The health sector in India has been getting attention over the past three years, largely due to the global pandemic. However, much of the funds and on-ground efforts have been focused on Covid-mitigation. While this was must needed given the scale of the pandemic and its severity, other sectors across the health ecosystem have been left out. Progress across domains like primary healthcare delivery, quality of services and infrastructure building, skilling of the health work force has suffered.
Thanks to the success of India’s vaccination effort against Covid-19, our country has bounced back from the pandemic. As we approach the Union Budget 2023-24, the health sector is looking at the government with renewed hope. There are expectations that apart from increased budgetary allocation for various segments of India’s large healthcare sector, due attention will be paid to aspects such as skilling, infrastructure creation and expansion, and the elimination of diseases.
“We need greater budgetary allocation for healthcare across the primary, secondary and tertiary levels. More funds must be spent on the appointment of staff and on building infrastructure. The Ayushman Bharat Scheme’s ambit must be widened to include orange ration card holders and Indian pharma companies should be encouraged to manufacture new, better drugs,” said Dr. Nilima Arun Kshirsagar, former National Chair of Clinical Pharmacology, ICMR, New Delhi.
“The Union Budget should also incentivise the conduct of high-quality clinical research and clinical trials in India,” she added.
Despite making credible progress against them over the past few years, India continues to harbour a high burden of vector borne diseases. The government can use the budget presentation exercise to underline its priority to fight these diseases.
Pratik Kumar, Country Director, Malaria No More India, expects the government to increase allocation to fight Malaria. “India has set an ambitious goal of eliminating malaria from the country by 2030. While achievable, this road to elimination still stands steep – the country accounted for 79% of the malaria burden in the South-East Asia Region, the highest in the region, as highlighted by WHO’s World Malaria Report 2022. We now need a different and more focused approach as we near our elimination timelines.

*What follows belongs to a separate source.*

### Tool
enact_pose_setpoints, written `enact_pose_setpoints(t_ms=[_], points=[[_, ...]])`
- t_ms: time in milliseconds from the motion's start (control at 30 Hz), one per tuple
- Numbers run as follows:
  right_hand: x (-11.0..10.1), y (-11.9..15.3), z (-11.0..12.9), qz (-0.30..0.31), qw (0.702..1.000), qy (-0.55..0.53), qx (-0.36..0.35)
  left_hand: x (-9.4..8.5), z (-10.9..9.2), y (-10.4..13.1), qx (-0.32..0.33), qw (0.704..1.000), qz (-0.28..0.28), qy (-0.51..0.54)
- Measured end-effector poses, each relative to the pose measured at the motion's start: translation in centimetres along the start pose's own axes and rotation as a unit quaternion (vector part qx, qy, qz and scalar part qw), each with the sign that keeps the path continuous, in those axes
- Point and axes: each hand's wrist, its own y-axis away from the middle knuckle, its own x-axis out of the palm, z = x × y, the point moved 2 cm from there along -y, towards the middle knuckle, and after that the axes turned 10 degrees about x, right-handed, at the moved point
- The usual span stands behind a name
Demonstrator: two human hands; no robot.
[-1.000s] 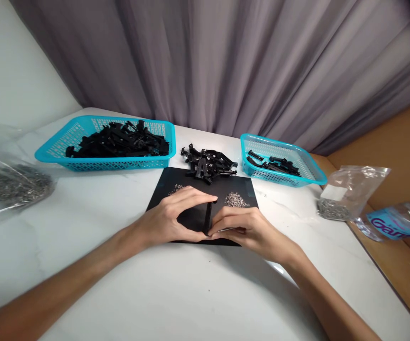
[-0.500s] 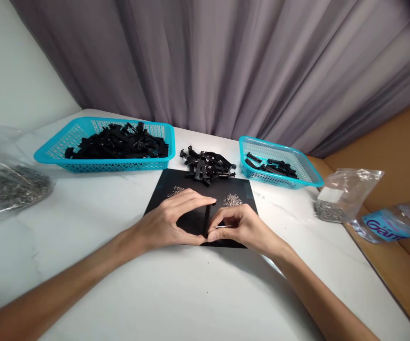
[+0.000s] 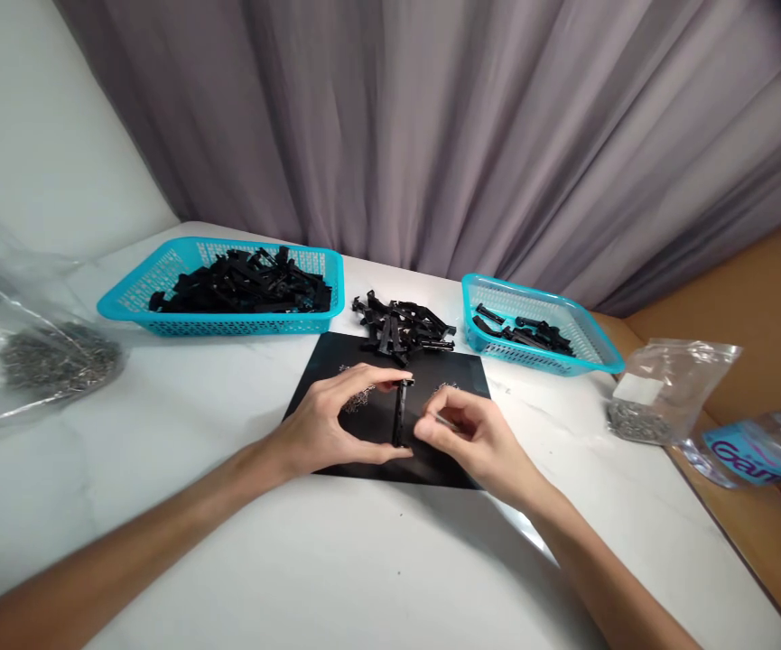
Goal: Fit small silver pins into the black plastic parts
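Note:
My left hand (image 3: 326, 420) grips a narrow black plastic part (image 3: 400, 413) by its two ends, between thumb and fingers, upright above the black mat (image 3: 363, 462). Just right of the part, apart from it, my right hand (image 3: 468, 433) is closed in a pinch. A thin metal pin (image 3: 441, 420) shows between its thumb and fingers; its far end is hidden in the hand. Behind my left fingers lies a small pile of metal pieces (image 3: 357, 402). A second metal pile (image 3: 447, 388) is mostly covered by my right hand.
A blue basket (image 3: 227, 325) heaped with black parts stands back left; a smaller blue basket (image 3: 532, 359) with several parts is back right. Between them lie loose black parts (image 3: 404, 327). Bags of metal pieces (image 3: 58, 361) (image 3: 640, 420) sit at both sides, with a water bottle (image 3: 756, 449) far right.
My right hand has drawn away from the black part to the right. The part has turned so more of its face shows. The whole view has shifted slightly.

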Motion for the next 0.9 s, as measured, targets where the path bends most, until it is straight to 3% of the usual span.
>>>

This goal cannot be achieved solely by the government and requires active participation and support from all sections of society. We hope that the Union Budget 2023-24 prioritizes allocating sufficient resources to Malaria, enabling our nation to achieve the momentous goal and bring us closer to a #MalariaMuktBharat!”

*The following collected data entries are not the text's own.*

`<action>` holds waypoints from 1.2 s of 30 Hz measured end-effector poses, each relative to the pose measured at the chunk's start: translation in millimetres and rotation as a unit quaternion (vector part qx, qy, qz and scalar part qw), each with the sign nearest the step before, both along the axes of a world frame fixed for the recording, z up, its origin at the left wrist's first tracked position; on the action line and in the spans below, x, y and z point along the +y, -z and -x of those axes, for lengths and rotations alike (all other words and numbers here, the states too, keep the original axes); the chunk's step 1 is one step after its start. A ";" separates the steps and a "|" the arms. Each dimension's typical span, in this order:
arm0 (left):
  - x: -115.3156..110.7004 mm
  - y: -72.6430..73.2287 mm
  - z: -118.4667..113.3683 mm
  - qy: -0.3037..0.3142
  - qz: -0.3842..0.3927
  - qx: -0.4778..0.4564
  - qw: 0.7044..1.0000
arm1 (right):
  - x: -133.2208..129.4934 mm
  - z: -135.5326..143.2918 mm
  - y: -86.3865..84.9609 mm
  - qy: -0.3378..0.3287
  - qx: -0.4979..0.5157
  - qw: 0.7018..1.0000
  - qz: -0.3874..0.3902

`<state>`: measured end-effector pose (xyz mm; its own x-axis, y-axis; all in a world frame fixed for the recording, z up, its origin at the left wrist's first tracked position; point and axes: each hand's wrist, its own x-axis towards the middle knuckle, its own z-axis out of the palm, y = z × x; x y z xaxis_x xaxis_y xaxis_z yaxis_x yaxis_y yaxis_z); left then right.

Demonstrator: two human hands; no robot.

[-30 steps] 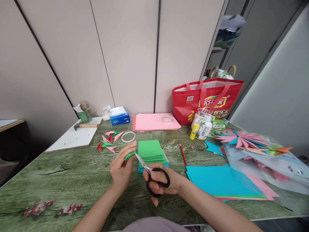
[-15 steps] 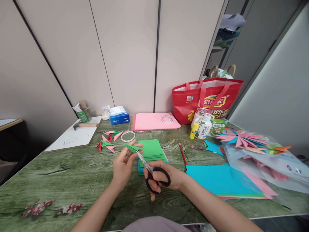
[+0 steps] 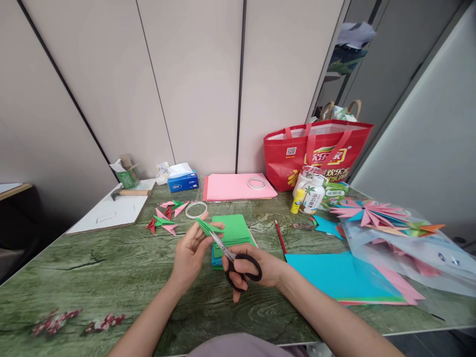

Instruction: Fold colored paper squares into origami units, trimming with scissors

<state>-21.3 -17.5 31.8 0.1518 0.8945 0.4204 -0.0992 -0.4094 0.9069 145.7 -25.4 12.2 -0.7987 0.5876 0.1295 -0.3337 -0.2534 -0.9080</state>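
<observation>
Between the fingertips of my left hand (image 3: 190, 253) is a small folded piece of green paper (image 3: 205, 227), its pointed end toward the upper left. My right hand (image 3: 256, 267) grips black-handled scissors (image 3: 225, 249), fingers through the loops. The scissor blades meet the lower edge of the green paper; whether they cut into it is too small to tell. Behind and below the hands lies a stack of green paper (image 3: 231, 227), with blue sheets showing underneath. To the left, several folded pink, red and green paper pieces (image 3: 163, 221) lie beside a roll of tape (image 3: 196, 210).
Pink sheets (image 3: 230, 187) with another tape roll (image 3: 256, 183) lie at the back. A red pencil (image 3: 280, 237), blue paper (image 3: 342, 277), a glue stick (image 3: 297, 201) and a red bag (image 3: 282, 158) are right. A hammer (image 3: 130, 192) rests on a white board (image 3: 111, 210) at left.
The green paper has tilted slightly in my left hand, its tip a little higher. The scissors stay at its lower edge, their handles slightly closer together. The view has shifted slightly.
</observation>
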 end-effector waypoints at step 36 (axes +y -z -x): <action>-1.0 -0.6 3.4 0.026 0.056 0.030 0.998 | 0.0 -3.0 -10.0 0.078 -0.103 0.991 -0.043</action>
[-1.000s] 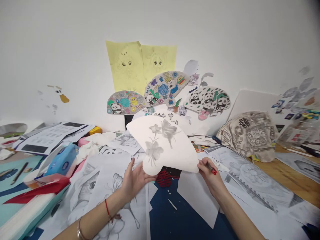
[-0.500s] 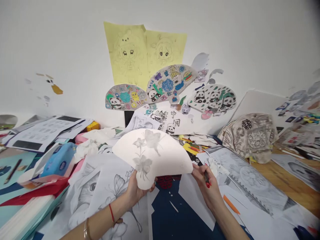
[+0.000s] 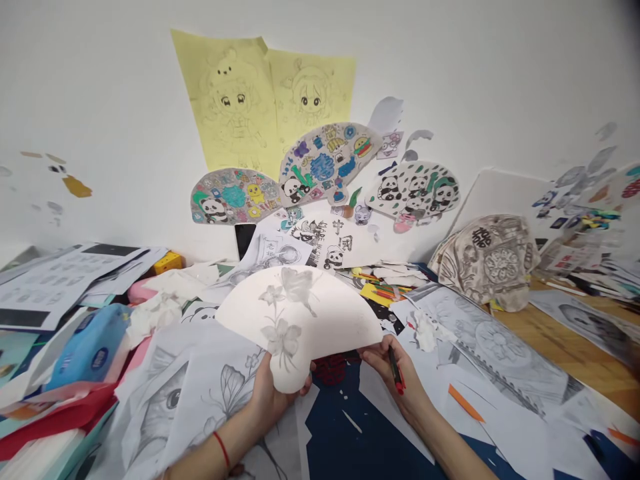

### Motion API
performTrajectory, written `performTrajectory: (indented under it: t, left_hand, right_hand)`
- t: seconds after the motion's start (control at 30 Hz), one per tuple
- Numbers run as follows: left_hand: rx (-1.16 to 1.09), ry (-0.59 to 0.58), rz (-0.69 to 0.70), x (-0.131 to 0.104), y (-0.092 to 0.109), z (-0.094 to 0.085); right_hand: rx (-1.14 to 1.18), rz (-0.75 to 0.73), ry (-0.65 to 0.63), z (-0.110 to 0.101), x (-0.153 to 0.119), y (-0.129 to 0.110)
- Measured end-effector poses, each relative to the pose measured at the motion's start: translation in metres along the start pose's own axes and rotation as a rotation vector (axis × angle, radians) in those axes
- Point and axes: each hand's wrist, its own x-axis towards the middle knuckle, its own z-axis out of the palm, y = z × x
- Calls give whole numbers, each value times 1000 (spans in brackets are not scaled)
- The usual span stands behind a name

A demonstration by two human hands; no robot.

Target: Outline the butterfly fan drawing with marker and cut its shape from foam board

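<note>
A white fan-shaped card (image 3: 335, 313) with grey flowers and a butterfly drawn on it is held up over the table. My left hand (image 3: 273, 393) grips its rounded lower tab, fingers behind and thumb at the left edge. At the card's lower right corner is my right hand (image 3: 393, 370), its fingers closed on the edge. A dark pen with a red end (image 3: 397, 371) is also held in my right hand, pointing down. Beneath the card, a dark red pattern (image 3: 333, 369) shows on dark blue material.
Pencil drawings (image 3: 167, 393) cover the table around my arms. On the left lies a blue tissue pack (image 3: 95, 347). Brown decorated fans (image 3: 493, 263) stand at the right, colored pencils (image 3: 387, 292) behind the card. Painted fans (image 3: 330, 163) hang on the wall.
The card and my left hand have shifted slightly down and left in view. My right hand has moved a little inward along the card's lower edge. The background has shifted left.
</note>
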Motion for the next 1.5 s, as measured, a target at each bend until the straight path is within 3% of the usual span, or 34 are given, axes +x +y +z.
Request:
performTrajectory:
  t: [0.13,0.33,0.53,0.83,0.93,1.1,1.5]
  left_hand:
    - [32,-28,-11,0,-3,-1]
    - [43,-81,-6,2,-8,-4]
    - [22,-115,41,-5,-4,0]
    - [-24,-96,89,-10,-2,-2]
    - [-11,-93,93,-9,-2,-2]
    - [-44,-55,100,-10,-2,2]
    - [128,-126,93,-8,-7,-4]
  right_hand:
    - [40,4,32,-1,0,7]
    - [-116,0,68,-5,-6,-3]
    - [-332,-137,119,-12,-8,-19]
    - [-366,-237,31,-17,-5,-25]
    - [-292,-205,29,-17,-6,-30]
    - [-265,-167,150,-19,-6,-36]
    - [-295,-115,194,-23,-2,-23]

The non-profit sector has been supporting India’s fight against COVID-19 and helped ease the shock of the pandemic on people at the last mile. Non-profit sector workers help the government’s healthcare schemes reach people across this vast country of ours. The sector therefore expects the Union Budget to enhance spending on social development initiatives in the health, skill development, and education sectors to achieve increased ease of living and better overall outcomes.
“India needs to prioritize spending across a range of public welfare sectors such as health, education, and social development. Increased spending in these areas has proven to be a great contributor to enhanced standard of living and human development. Championing causes such as gender equality, livelihood opportunities for youth, climate action and just energy transition is a genuine imperative that deserves attention in the upcoming union budget,” said Naina Subberwal Batra, CEO, Asian Venture Philanthropy Network (AVPN).
The Indian healthcare system is a large network of primary healthcare centres, clinics, and hospitals. Healthcare also comprises medical devices, clinical trials, outsourcing, telemedicine, medical tourism, health insurance and medical equipment.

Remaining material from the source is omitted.